I took a research class in graduate school (East Carolina University). I admit, at the time of the class, archival research seemed dry and a bit boring. I now think research and archives are the most fascinating thing. I love putting on the white gloves (you must wear white gloves when touching archive photos) and taking jaunts through back in time.

jaunt: (n.) a short excursion or journey for pleasure.

I do not believe my research to be jaunts; they start that way. Then they turn into voyages, traveling across continents, decades and even centuries. History is a wonderful thing.

I just wish I lived closer to Evanston as I have only uncovered the tip of the iceberg. If I lived closer to Evanston, I would be in the research room every chance I could. The Evanston History Center is quite beautiful.

This house is even more exquisite inside.

The Evanston History Center. This house is even more exquisite inside.

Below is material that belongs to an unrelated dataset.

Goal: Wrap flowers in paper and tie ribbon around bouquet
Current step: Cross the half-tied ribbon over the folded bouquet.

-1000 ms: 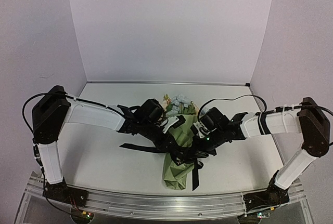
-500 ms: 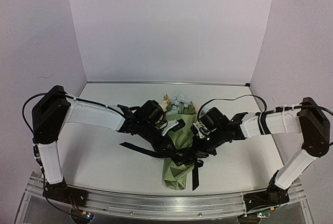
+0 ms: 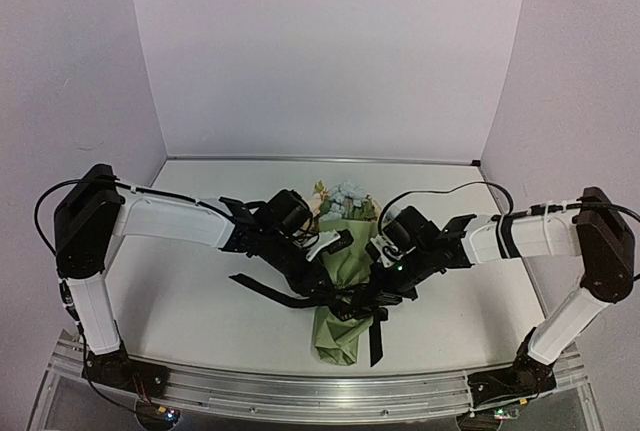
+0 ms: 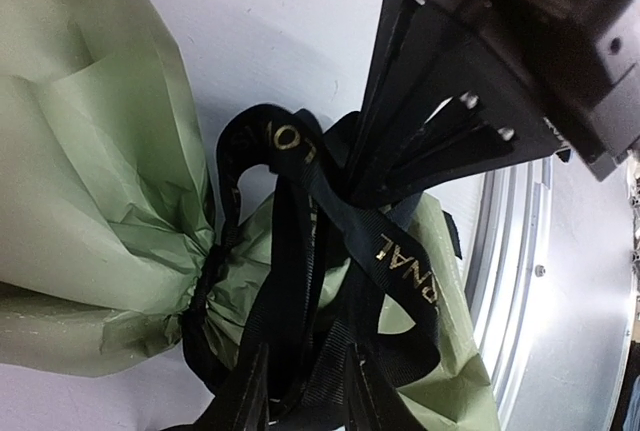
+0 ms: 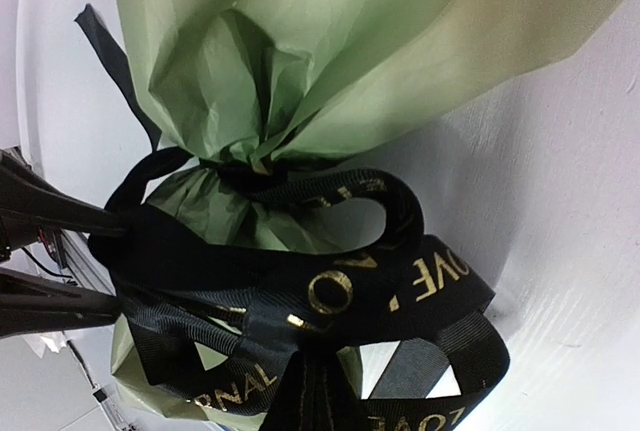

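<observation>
Near-centre on white desk (image 3: 470,301) | sage-green paper-cone bouquet (image 3: 335,341) lay, blooms far end | step: knotting narrow black gold-lettered ribbon (image 5: 330,291) at its neck, loops slack | right tool (image 4: 362,183) pinched shut on ribbon; left tool (image 4: 308,403) part-open astride a strand | next: close left, pull apart.

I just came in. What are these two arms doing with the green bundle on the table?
The two arms are tying the black ribbon around the bouquet, which lies on the table with the flowers pointing away from the arms. The ribbon is already looped around the narrow neck of the green paper. The right gripper is shut on a ribbon strand. The left gripper has its jaws apart with ribbon between them; whether it grips is unclear.
</observation>
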`<state>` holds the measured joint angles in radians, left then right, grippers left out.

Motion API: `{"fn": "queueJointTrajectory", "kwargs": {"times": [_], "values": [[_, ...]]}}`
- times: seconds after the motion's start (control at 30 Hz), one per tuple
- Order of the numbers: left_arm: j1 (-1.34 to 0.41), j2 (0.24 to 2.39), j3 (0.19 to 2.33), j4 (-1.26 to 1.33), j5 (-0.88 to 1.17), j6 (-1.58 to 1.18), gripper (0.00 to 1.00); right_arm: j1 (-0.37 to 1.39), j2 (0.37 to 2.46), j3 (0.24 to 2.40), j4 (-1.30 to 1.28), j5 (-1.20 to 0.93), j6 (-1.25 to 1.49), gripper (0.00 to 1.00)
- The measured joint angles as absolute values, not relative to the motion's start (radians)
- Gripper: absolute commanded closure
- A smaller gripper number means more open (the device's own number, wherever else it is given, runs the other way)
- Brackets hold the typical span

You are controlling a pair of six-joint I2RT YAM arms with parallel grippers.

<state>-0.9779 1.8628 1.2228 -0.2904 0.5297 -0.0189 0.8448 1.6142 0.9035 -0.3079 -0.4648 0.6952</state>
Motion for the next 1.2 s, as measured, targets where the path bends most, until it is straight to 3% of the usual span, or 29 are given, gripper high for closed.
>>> {"fn": "queueJointTrajectory", "kwargs": {"times": [0.23, 1.2], "values": [[-0.972, 1.835, 1.225, -0.288, 0.493, -0.025, 0.62, 0.866, 1.614, 0.904, -0.309, -0.465, 0.685, 1.00], [-0.943, 1.929, 1.370, -0.472, 0.541, 0.054, 0.65, 0.876, 1.614, 0.904, -0.309, -0.465, 0.670, 1.00]]}}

And I promise to post more photos soon. But if you would wish to get your how-the-aristocrats-in-America-lived fix, see this post on my Community Kitchen Tumblr site. I do post more time period photos and tidbits regularly there. So, if you look at this photo and are not local to Evanston or the area, go to the left, dare not to step on the manicured lawn, and walk down (skip if you delight as I often felt like skipping while I was there) the sidewalk on the left and you will see a staircase. This staircase will lead you down into the research room, which is in the basement. OK. I can see you would like a photo.

This is the entrance to the research room at the Evanston History Center.

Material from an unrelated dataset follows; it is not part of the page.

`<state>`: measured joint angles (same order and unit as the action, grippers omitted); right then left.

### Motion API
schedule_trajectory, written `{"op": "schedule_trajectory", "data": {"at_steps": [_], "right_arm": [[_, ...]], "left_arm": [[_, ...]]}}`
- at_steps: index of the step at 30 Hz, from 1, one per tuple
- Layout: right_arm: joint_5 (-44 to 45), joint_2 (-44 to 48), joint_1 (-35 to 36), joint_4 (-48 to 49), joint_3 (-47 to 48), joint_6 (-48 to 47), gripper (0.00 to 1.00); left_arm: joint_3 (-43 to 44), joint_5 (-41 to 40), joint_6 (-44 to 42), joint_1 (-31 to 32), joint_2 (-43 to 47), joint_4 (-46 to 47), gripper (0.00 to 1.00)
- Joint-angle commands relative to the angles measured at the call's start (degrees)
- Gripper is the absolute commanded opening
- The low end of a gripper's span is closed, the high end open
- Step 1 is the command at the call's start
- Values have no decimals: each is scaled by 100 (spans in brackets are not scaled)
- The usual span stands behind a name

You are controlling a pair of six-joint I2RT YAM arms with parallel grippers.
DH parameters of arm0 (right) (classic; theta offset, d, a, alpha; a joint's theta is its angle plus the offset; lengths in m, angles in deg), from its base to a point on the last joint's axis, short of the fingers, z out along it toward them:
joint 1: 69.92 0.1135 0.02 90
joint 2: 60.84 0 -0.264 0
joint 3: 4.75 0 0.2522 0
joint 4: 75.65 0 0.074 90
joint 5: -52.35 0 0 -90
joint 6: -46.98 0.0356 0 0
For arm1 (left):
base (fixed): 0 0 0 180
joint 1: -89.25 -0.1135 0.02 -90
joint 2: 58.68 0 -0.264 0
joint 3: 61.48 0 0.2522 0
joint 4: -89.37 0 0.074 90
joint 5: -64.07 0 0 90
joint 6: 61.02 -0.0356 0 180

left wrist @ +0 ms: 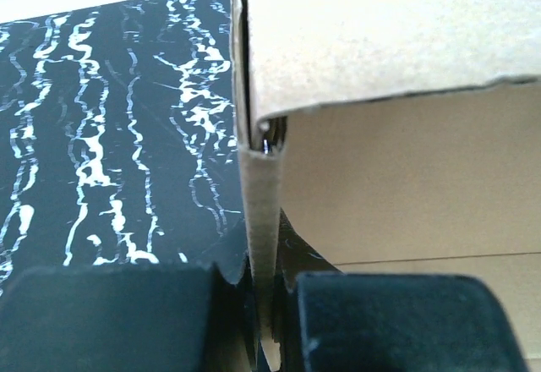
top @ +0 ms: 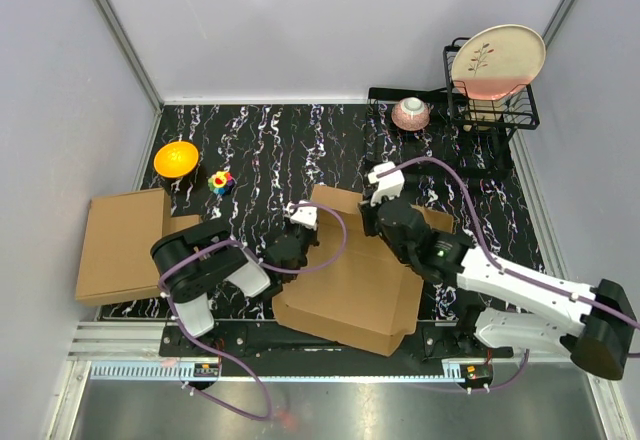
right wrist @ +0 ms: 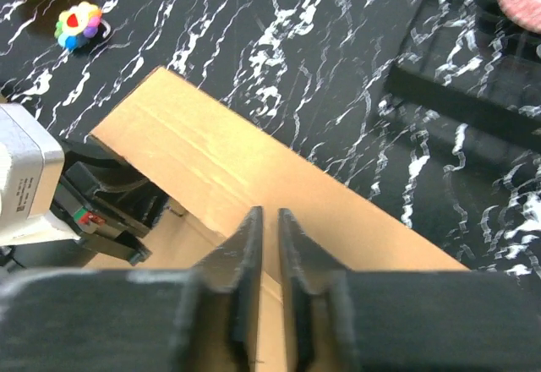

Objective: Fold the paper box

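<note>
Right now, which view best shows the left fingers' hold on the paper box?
Left wrist: left fingers pinch a paper box wall edge-on. Top external: the left arm covers that pinch. Right wrist: a flap hides it.

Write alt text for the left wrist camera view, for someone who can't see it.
The left tool pinches a thin upright wall of the paper box between its two black fingers. A black, white-veined table fills the picture's left side.
</note>
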<state>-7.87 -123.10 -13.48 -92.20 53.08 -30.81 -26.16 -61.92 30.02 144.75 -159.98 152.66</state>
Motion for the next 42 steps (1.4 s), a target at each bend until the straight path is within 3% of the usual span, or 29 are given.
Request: {"op": "schedule_trajectory", "data": {"at_steps": [1, 2, 3, 7, 11, 15, 24, 29, 36, 42], "right_arm": [[615, 635, -28, -457, 487, -209, 25], [886, 697, -28, -573, 619, -253, 27], [1020, 750, -37, -661, 663, -315, 38], [1784, 1153, -46, -829, 445, -491, 46], [2198, 1558, -46, -1012, 32, -536, 48], [2348, 1805, -46, -1312, -48, -298, 52], [2629, 1577, -46, -1759, 22, 44, 55], [2770, 1243, -195, -1839, 83, 291, 59], [2208, 435, -1056, -1927, 312, 615, 63], [2145, 714, -1250, -1734, 146, 704, 64]], "left_arm": [[-91, -891, -534, 4, 189, 1734, 0], [-91, -962, -578, 4, 302, 1664, 0], [-82, -1024, -613, 13, 364, 1411, 0], [-73, -1384, -465, 13, 760, 531, 0], [5, -1569, -271, 22, 1111, -442, 0], [708, -1754, 1017, 4, 1481, -3767, 0], [1368, -770, 1689, -110, 1499, -5892, 0], [1552, -427, 1777, -189, 1472, -6343, 0], [1615, -75, 1891, -286, 1446, -6678, 0], [1439, -128, 1970, -286, 1525, -6589, 0]]}}
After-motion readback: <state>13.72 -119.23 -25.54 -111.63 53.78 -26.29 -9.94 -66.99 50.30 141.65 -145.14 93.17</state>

This is the entrance to the research room at the Evanston History Center.

Speaking of icebergs, who is watching Downton Abbey. Oh my! I am so excited about that show. I watched part of an episode with my brother-in-law (he is a history enthusiast), in the middle of season three and thought, “Oh how dreary and dry.”  Then I gave it a second chance and watched it from the beginning. Well, I am on Season 3 and have been longing to watch it every waking minute (when I am not working on the Community Kitchen project or spending time with my family). Even so, how delightful a series.  And I admit, I long to watch it even when I am working on the CK project and spending time with my family. I am completely addicted. Soon, I will be caught up to the end of Season 3, and will wait like a proper lady for the start of Season 4 in January 2014.

Guess who made Charlotte Russe?  Well, of course you know Ethel made it for the girls at the tea party (I will not put in the spoiler and tell you why she made it).

Violet, Dowager Countess of Grantham I love her!

Violet, Dowager Countess of Grantham
I love her!

But Charlotte Russe was also on the menu as a dessert at The Community Kitchen.

Well, Lady Megan needs to go write and research. research and write.

What are some of your favorite dishes on Downton Abbey or historic time period recipes?  Food = Story.